4. Paced breathingThis is useful when climbing the stairs (or walking). Breathe in, in time with the steps you take. Do this in a rhythm that suits you and how breathless you are. For example:- breathe in when on the stair, and breathe out as you go up a stair (blow as you go!), or
- breathe in for one stair and out for one stair, or
- breathe in for one stair and out for two, or
- breathe in for two stairs and out for three
Positions
The best positions are the ones which need the least energy or effort. If you tense your shoulders and grip onto things when you are breathless, you're wasting energy (and oxygen).
Figure 1 Figure 2 Figure 3- To ease your breathing when standing up, lean from the hips, with your forearms resting on something at the right height (figure 1). Chairs, window sills, garden walls or kitchen work surfaces are often of a suitable height.
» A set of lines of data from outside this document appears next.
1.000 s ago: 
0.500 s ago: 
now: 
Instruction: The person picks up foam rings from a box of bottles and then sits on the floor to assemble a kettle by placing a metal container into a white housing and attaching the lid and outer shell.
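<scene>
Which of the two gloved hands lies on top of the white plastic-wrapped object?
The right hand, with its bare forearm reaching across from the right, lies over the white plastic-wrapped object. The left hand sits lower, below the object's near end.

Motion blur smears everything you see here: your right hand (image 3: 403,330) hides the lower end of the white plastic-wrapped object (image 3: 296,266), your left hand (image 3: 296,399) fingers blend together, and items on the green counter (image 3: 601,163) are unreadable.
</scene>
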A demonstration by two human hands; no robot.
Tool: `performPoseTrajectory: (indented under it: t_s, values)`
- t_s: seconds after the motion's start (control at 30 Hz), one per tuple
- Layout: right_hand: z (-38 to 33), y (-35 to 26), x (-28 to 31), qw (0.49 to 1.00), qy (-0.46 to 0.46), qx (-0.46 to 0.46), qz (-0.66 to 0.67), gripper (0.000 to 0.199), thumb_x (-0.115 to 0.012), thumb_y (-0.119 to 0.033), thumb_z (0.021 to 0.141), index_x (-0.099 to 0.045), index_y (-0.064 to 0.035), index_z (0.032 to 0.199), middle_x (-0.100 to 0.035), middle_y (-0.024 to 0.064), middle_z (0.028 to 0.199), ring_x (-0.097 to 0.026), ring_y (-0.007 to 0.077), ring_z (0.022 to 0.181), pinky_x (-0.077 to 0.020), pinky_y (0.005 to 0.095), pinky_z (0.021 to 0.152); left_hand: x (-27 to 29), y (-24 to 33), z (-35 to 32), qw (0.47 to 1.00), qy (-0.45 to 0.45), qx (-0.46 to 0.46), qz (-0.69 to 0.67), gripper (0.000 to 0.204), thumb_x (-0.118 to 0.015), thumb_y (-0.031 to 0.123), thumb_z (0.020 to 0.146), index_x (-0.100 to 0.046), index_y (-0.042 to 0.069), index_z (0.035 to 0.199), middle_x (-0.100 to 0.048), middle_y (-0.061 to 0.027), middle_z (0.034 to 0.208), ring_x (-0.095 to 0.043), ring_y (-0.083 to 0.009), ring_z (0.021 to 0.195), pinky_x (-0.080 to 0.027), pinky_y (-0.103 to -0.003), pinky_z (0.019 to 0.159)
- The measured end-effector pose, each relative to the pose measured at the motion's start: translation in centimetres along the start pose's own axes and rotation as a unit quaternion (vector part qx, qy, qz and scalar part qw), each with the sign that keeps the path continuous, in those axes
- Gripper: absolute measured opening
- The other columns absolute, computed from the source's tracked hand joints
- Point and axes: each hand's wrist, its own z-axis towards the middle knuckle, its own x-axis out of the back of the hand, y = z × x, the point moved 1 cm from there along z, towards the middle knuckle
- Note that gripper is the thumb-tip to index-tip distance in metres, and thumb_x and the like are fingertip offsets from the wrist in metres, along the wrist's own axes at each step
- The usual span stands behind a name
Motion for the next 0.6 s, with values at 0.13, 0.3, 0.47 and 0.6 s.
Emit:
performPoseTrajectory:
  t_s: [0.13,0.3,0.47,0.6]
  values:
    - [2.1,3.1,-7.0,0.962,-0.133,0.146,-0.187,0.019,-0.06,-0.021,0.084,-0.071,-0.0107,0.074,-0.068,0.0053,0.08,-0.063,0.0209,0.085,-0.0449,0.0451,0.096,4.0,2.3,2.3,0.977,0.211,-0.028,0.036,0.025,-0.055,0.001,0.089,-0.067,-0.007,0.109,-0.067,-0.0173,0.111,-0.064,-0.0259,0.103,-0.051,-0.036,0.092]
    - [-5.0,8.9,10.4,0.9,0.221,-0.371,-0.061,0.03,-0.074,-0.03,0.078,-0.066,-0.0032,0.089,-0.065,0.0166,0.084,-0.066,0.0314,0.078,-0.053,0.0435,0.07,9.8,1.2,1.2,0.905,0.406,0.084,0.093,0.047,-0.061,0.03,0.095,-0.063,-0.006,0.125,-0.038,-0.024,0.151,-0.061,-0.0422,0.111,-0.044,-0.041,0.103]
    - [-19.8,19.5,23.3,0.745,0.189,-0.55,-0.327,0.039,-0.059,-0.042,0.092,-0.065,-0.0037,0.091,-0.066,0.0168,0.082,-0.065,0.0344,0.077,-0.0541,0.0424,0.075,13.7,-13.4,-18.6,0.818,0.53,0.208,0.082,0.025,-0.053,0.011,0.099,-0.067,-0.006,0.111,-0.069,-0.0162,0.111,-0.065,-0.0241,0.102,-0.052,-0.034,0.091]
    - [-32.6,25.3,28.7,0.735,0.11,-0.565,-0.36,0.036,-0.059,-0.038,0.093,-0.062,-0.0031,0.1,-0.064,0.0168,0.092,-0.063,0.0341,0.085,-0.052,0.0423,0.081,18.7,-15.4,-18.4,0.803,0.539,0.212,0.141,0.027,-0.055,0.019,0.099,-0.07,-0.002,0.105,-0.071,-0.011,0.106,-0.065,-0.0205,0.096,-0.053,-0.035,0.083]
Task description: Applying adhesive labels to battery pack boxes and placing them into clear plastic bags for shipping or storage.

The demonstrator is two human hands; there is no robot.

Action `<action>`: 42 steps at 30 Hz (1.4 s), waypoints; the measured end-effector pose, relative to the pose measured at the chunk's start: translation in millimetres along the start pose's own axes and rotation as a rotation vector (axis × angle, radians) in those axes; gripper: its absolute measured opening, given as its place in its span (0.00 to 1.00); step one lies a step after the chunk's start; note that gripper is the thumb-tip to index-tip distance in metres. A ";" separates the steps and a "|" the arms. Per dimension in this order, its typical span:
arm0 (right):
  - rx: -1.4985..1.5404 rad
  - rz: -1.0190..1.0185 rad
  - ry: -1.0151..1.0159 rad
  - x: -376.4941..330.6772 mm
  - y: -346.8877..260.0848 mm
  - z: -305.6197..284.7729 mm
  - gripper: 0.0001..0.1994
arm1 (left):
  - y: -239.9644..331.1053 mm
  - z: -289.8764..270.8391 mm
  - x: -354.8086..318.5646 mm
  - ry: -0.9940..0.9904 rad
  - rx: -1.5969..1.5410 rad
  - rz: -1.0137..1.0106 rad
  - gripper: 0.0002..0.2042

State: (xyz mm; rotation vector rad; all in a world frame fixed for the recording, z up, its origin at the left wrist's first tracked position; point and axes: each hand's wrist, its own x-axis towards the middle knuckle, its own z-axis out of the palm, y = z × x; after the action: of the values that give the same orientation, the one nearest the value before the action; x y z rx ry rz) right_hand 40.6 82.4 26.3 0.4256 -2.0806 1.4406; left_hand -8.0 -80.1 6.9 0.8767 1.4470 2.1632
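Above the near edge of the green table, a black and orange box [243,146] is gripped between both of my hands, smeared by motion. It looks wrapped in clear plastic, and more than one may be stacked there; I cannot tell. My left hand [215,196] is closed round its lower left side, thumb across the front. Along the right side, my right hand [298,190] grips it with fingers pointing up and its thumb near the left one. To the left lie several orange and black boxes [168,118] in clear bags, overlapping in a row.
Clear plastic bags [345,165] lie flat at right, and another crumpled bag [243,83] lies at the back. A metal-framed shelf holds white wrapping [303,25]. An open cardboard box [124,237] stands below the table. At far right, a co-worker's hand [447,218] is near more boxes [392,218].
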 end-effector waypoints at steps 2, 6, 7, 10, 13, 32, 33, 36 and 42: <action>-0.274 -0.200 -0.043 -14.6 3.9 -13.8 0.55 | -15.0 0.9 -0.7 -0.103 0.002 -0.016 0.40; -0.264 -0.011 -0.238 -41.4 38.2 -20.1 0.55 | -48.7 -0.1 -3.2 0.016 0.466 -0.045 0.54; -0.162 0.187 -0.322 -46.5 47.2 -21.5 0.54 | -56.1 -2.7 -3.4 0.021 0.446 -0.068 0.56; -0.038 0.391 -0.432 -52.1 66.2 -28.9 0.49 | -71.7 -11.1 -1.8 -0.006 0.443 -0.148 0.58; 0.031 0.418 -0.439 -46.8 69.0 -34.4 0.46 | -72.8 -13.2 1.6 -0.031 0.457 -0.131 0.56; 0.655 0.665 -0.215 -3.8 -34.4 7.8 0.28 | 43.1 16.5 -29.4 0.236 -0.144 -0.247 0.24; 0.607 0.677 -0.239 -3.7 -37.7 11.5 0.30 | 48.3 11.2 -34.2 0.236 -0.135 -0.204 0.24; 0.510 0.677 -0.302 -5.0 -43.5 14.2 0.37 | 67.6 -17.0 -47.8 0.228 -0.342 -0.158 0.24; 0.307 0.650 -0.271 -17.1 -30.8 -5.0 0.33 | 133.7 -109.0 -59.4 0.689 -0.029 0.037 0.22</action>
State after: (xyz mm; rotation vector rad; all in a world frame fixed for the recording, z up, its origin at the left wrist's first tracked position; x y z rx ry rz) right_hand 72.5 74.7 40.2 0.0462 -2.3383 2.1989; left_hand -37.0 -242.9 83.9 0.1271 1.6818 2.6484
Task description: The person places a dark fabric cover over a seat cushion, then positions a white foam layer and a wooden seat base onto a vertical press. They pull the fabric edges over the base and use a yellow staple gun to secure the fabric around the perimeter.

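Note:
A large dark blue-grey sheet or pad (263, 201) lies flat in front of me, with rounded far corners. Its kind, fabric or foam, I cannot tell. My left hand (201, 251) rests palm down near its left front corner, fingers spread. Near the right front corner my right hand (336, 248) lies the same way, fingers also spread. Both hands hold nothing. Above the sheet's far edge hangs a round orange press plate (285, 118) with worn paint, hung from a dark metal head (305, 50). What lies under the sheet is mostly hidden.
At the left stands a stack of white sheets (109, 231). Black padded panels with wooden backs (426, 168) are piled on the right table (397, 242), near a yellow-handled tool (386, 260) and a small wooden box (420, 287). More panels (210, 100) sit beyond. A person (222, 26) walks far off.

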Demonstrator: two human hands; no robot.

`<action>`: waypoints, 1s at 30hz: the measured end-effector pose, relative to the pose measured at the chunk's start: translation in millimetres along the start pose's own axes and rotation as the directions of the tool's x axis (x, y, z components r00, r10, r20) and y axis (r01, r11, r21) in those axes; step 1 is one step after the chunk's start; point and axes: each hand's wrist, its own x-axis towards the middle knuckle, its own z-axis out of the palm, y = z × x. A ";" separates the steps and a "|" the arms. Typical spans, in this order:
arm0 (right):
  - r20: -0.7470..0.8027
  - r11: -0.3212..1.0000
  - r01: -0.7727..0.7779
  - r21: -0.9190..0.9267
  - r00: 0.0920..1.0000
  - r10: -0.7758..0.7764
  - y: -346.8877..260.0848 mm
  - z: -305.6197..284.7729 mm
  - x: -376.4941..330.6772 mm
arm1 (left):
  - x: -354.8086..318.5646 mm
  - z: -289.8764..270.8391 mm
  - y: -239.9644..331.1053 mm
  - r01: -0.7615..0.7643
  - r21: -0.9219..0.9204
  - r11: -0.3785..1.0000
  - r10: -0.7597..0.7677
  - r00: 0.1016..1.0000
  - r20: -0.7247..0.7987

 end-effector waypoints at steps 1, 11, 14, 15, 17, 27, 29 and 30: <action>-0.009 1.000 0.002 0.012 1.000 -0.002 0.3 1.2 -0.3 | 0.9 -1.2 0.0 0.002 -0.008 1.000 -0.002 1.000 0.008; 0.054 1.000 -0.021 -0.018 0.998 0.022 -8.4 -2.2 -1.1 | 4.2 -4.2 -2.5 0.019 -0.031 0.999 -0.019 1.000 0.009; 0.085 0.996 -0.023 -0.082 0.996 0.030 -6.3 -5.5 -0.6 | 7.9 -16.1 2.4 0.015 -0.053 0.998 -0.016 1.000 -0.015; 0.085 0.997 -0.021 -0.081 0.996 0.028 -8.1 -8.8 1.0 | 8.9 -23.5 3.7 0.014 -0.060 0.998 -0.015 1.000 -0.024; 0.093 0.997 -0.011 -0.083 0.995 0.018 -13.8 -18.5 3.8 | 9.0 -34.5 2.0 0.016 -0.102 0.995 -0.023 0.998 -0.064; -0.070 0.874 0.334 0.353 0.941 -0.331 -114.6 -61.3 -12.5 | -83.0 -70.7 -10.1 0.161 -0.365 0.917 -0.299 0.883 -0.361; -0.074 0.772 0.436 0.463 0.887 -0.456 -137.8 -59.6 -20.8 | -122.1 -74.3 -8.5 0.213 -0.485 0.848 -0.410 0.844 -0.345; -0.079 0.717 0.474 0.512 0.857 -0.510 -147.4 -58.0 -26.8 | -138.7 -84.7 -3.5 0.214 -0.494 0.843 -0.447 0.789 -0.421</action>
- When you're standing or walking, try putting your hands on your hips, in your pockets, or stick your thumbs into your belt loops to support your arms without gripping. If you carry a shoulder bag, you can rest your arms on it.
- Sitting uses less energy than standing up. You may find it useful to lean forwards, resting your forearms on your knees, or on the arms of a chair or table (figure 2).
- Using a walking aid (walking stick, or a frame with wheels at the back and front) can help you find one of these comfortable postures when you are out and about. Most people feel better pushing a supermarket trolley - it works the same way.
- You can rest your head and arms on pillows on a table when you're really short of breath (figure 3).
- Try lying on your side, propped up with lots of pillows.
Try all these positions and decide which ones are best for you. Different ones will suit different situations.
How will my condition affect my spouse/partner/carer?
It is inevitable that at some stage your spouse/partner/carer will feel anxious or frustrated about your breathing problems.
It is important to talk about worries together. Your partner may react by doing everything for you, but this isn't always the best approach. It is important that you remain as active as possible and continue to enjoy things together. Keeping fit will help achieve this.Find out more information for friends, families and carers.
CAT-Test
The COPD Assessment Test (CAT) is a questionnaire for people with COPD. It is designed to measure the impact of the condition on a person’s life, and how this changes over time. The CAT is very simple to administer, and aims to help doctors and nurses better manage a patient’s COPD.